-- Entries shown follows --

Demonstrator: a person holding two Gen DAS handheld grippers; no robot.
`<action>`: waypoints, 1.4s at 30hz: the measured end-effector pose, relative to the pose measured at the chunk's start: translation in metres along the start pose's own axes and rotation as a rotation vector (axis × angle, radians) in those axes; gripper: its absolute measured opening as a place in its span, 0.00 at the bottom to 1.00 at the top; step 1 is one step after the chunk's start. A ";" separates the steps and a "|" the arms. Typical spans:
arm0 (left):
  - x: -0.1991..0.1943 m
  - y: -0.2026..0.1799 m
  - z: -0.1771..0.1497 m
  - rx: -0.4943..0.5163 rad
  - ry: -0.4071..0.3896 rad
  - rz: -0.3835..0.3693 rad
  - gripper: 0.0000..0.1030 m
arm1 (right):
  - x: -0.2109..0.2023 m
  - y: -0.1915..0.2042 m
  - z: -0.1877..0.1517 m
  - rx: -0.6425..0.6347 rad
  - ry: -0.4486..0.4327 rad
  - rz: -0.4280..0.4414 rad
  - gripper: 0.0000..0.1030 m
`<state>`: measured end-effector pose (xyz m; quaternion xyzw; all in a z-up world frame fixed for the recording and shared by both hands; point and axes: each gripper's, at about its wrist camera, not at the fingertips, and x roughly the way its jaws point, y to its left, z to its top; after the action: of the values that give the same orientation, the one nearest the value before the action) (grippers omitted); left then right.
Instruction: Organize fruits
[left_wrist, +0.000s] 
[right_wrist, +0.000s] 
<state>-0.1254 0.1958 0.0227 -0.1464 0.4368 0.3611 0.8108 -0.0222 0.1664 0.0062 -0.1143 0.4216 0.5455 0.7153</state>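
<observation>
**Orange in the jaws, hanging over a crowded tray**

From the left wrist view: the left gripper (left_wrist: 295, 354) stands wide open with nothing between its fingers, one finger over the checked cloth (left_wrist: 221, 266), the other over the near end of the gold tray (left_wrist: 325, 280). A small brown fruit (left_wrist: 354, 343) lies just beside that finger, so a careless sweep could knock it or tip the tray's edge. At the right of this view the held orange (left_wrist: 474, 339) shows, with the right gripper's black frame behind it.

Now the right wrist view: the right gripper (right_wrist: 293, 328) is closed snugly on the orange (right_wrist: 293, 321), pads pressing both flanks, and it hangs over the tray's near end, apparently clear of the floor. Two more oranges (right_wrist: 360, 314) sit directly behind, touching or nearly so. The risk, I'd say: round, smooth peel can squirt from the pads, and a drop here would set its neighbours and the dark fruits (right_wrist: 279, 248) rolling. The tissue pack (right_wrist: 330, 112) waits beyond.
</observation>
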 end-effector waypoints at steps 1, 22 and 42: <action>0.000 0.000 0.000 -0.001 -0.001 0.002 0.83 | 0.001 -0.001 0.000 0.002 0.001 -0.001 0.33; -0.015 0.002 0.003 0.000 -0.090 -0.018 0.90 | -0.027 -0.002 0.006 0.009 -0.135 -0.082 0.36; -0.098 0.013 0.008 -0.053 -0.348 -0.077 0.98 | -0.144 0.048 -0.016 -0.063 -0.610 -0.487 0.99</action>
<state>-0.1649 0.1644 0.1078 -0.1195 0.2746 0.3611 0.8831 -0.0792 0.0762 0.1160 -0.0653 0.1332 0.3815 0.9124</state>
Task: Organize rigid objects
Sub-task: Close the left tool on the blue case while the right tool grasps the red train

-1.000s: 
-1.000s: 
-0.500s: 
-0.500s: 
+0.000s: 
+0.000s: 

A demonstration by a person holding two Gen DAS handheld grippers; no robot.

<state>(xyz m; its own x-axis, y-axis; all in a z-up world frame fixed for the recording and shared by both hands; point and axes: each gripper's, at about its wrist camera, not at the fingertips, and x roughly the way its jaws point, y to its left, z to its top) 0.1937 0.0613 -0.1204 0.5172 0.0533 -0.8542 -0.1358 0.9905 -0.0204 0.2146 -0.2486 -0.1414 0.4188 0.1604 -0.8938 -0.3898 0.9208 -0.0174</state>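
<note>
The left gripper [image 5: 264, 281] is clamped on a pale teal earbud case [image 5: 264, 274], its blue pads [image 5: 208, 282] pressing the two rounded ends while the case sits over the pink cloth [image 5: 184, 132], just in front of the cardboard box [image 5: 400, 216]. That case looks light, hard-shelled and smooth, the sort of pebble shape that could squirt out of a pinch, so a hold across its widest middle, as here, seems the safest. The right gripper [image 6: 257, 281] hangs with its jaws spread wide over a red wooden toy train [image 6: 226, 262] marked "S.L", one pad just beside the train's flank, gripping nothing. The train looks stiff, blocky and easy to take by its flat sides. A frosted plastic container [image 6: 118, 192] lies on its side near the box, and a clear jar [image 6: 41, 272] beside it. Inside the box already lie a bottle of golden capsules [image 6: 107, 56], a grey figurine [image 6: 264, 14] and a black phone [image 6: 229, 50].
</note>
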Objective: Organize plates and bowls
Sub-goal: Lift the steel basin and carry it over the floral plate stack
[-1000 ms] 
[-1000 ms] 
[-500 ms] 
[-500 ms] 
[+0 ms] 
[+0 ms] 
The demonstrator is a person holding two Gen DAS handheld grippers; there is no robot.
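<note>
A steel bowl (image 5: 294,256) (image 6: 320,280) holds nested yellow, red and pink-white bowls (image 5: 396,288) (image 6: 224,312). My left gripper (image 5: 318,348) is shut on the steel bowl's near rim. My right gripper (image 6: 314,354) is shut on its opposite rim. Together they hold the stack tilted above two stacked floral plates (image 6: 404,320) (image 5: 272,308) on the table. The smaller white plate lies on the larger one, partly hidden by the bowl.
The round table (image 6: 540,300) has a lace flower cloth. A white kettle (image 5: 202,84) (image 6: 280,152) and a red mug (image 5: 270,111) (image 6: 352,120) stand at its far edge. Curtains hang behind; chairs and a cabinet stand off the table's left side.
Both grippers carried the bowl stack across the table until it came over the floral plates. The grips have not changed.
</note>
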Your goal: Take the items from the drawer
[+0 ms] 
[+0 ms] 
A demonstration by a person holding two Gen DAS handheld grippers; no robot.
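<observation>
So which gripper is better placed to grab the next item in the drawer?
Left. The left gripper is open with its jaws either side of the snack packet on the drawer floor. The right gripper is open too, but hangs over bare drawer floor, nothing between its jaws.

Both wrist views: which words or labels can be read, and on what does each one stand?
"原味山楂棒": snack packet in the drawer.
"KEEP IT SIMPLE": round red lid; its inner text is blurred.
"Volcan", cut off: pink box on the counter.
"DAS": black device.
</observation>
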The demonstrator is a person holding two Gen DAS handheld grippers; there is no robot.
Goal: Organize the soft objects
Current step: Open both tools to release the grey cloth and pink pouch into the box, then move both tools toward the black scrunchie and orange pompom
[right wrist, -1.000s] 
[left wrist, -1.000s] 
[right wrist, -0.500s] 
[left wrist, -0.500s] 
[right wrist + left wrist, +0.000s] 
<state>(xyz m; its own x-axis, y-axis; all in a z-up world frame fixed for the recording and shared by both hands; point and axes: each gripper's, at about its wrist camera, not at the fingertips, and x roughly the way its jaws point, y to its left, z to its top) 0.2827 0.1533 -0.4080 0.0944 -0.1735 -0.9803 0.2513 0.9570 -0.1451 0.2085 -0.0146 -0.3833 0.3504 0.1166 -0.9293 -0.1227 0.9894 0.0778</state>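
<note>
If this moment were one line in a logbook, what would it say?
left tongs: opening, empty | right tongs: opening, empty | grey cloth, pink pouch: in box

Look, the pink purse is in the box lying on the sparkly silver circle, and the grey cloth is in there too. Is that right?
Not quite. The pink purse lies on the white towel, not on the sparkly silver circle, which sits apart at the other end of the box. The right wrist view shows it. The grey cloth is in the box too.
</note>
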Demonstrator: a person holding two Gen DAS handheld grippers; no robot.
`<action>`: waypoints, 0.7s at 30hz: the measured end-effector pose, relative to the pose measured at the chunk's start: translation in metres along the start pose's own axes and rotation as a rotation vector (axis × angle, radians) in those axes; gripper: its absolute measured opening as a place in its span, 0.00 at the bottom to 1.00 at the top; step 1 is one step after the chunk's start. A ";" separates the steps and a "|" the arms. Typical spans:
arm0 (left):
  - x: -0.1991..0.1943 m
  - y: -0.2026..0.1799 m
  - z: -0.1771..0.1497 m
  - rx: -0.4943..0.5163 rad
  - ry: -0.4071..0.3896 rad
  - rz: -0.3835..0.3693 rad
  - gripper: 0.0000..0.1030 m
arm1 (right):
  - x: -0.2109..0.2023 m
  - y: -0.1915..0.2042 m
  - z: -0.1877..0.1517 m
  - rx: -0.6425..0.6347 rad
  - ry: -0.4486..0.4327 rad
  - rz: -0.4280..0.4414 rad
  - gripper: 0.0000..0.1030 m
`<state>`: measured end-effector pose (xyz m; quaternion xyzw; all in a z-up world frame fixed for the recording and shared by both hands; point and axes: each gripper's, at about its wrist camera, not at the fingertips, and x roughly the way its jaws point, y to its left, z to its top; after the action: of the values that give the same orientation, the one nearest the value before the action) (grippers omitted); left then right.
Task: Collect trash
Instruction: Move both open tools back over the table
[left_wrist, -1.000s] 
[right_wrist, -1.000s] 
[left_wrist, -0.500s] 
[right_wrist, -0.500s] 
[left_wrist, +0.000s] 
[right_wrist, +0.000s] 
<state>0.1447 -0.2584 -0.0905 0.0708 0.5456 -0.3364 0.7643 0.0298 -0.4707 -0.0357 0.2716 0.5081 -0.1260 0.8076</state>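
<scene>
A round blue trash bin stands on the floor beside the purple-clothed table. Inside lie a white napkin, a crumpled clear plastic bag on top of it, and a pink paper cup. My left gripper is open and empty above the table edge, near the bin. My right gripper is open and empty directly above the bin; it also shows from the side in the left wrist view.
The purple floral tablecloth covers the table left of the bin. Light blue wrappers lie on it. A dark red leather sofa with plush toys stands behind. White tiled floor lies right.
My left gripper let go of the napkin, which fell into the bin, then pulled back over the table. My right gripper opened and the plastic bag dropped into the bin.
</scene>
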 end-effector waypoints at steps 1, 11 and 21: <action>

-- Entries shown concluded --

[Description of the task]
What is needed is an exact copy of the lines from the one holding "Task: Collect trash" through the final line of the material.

[Written response]
Task: Collect trash
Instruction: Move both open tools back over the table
[left_wrist, -1.000s] 
[right_wrist, -1.000s] 
[left_wrist, -0.500s] 
[right_wrist, -0.500s] 
[left_wrist, +0.000s] 
[right_wrist, +0.000s] 
<state>0.1447 -0.2584 -0.0905 0.0708 0.5456 -0.3364 0.7643 0.0298 -0.4707 -0.0357 0.2716 0.5081 -0.1260 0.8076</state>
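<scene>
A round blue trash bin stands on the floor beside the purple-clothed table. Inside lie a white napkin, a crumpled clear plastic bag on top of it, and a pink paper cup. My left gripper is open and empty above the table edge, near the bin. My right gripper is open and empty directly above the bin; it also shows from the side in the left wrist view.
The purple floral tablecloth covers the table left of the bin. Light blue wrappers lie on it. A dark red leather sofa with plush toys stands behind. White tiled floor lies right.
My left gripper let go of the napkin, which fell into the bin, then pulled back over the table. My right gripper opened and the plastic bag dropped into the bin.
</scene>
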 end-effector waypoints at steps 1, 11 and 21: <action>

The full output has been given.